(Data shown)
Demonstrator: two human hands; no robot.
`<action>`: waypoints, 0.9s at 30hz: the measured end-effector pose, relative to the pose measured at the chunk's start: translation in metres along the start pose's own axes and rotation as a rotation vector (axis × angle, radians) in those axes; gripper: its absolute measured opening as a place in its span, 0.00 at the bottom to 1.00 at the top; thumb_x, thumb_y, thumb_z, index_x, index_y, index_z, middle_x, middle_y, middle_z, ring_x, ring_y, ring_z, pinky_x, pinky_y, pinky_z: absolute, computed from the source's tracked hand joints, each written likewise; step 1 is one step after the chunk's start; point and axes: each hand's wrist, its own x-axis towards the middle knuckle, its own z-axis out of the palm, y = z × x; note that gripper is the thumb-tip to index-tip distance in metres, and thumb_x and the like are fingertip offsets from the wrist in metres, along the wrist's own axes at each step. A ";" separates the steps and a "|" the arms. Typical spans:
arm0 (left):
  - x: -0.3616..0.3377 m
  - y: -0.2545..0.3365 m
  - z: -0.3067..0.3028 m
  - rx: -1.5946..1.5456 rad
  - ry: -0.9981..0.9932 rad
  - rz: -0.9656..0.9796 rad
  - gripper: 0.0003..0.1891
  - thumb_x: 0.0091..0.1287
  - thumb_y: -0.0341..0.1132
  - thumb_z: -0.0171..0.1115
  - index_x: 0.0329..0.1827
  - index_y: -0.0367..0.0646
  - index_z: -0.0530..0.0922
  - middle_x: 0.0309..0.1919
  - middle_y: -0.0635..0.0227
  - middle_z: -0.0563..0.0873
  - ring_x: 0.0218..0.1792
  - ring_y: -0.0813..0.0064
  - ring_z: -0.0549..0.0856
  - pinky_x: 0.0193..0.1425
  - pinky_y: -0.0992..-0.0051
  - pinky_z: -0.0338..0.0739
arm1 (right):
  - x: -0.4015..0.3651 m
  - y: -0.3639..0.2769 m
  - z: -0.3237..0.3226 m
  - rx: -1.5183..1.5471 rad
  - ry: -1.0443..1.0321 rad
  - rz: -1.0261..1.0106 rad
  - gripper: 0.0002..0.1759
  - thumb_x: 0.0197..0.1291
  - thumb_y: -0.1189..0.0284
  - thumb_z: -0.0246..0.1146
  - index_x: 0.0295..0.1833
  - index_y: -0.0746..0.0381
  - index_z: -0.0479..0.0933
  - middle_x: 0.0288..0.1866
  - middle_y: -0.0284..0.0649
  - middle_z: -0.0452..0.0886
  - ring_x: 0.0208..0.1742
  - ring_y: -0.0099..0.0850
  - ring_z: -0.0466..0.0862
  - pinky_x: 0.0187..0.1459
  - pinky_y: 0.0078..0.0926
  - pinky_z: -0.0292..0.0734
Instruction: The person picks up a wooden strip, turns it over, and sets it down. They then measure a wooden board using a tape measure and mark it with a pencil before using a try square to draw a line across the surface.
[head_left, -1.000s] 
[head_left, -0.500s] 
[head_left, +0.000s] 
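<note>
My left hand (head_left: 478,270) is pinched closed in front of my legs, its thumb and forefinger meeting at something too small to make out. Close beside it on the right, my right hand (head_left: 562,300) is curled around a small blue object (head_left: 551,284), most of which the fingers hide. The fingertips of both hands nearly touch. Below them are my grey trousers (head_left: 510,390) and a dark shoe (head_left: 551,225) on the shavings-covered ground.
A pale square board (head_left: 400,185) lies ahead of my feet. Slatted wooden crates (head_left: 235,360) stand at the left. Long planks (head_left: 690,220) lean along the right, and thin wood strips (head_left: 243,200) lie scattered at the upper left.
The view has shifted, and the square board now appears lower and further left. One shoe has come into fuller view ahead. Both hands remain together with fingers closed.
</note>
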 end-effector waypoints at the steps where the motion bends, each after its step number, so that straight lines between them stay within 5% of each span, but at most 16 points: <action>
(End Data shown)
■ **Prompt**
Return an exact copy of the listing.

■ **Reply**
Demonstrator: two human hands; no robot.
`<action>`: waypoints, 0.9s at 30hz: the measured end-effector pose, relative to the pose measured at the chunk's start: translation in metres along the start pose's own axes and rotation as a rotation vector (axis × angle, radians) in those axes; gripper: its absolute measured opening as a place in its span, 0.00 at the bottom to 1.00 at the top; thumb_x, thumb_y, thumb_z, index_x, index_y, index_z, middle_x, middle_y, middle_z, ring_x, ring_y, ring_z, pinky_x, pinky_y, pinky_z: absolute, computed from the source's tracked hand joints, each written likewise; step 1 is one step after the chunk's start; point and axes: each hand's wrist, its own x-axis towards the middle knuckle, its own z-axis out of the palm, y = z × x; note that gripper is the thumb-tip to index-tip distance in metres, and thumb_x and the like are fingertip offsets from the wrist in metres, along the wrist's own axes at each step. A ";" separates the steps and a "|" the arms. Typical spans:
arm0 (left):
  - x: -0.3616..0.3377 m
  - y: -0.2545..0.3365 m
  - z: -0.3067..0.3028 m
  - rx: -1.5946..1.5456 rad
  - ry: -0.9981..0.9932 rad
  - rz: -0.9656..0.9796 rad
  - gripper: 0.0003..0.1891
  - thumb_x: 0.0091..0.1287
  - thumb_y: -0.0341..0.1132
  - thumb_z: -0.0171..0.1115
  - index_x: 0.0329..0.1827
  - index_y: -0.0367..0.0646
  - index_z: -0.0530..0.0922
  - middle_x: 0.0309..0.1919
  - middle_y: -0.0635..0.0227
  - middle_z: -0.0563..0.0873
  - ring_x: 0.0218..0.1792
  - ring_y: -0.0813..0.0064
  - ring_z: -0.0549..0.0856
  - pinky_x: 0.0193..0.1425
  - pinky_y: -0.0992..-0.0051
  - pinky_z: -0.0338..0.0739
arm1 (right):
  - x: -0.4015..0.3651 m
  - y: -0.3639..0.2769 m
  - z: -0.3237..0.3226 m
  - rx: -1.5183..1.5471 rad
  - ry: -1.0443..1.0321 rad
  - rz: -1.0261..1.0106 rad
  - gripper: 0.0002..0.1759
  - thumb_x: 0.0197..0.1291
  - thumb_y: -0.1189..0.0284
  - thumb_z: -0.0246..0.1146
  - index_x: 0.0295..0.1833
  - index_y: -0.0746..0.0381
  - index_z: -0.0479..0.0933
  - middle_x: 0.0288..0.1866
  - middle_y: -0.0284..0.0649
  - middle_z: -0.0452..0.0886
  - ring_x: 0.0208..0.1742
  - ring_y: -0.0099..0.0850
  - ring_z: -0.0466..0.0862
  - pinky_x: 0.0187..0.1459
  - pinky_y: 0.0078..0.0926
  - pinky_z: -0.0292..0.0734
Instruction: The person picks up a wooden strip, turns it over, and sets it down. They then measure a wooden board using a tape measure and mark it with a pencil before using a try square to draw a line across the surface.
[head_left, -1.000s] 
[head_left, -0.500s] 
[head_left, +0.000s] 
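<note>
My left hand (head_left: 478,270) is pinched closed in front of my legs, its thumb and forefinger meeting at something too small to make out. Close beside it on the right, my right hand (head_left: 562,300) is curled around a small blue object (head_left: 551,284), most of which the fingers hide. The fingertips of both hands nearly touch. Below them are my grey trousers (head_left: 510,390) and a dark shoe (head_left: 551,225) on the shavings-covered ground.
A pale square board (head_left: 400,185) lies ahead of my feet. Slatted wooden crates (head_left: 235,360) stand at the left. Long planks (head_left: 690,220) lean along the right, and thin wood strips (head_left: 243,200) lie scattered at the upper left.
The view has shifted, and the square board now appears lower and further left. One shoe has come into fuller view ahead. Both hands remain together with fingers closed.
</note>
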 end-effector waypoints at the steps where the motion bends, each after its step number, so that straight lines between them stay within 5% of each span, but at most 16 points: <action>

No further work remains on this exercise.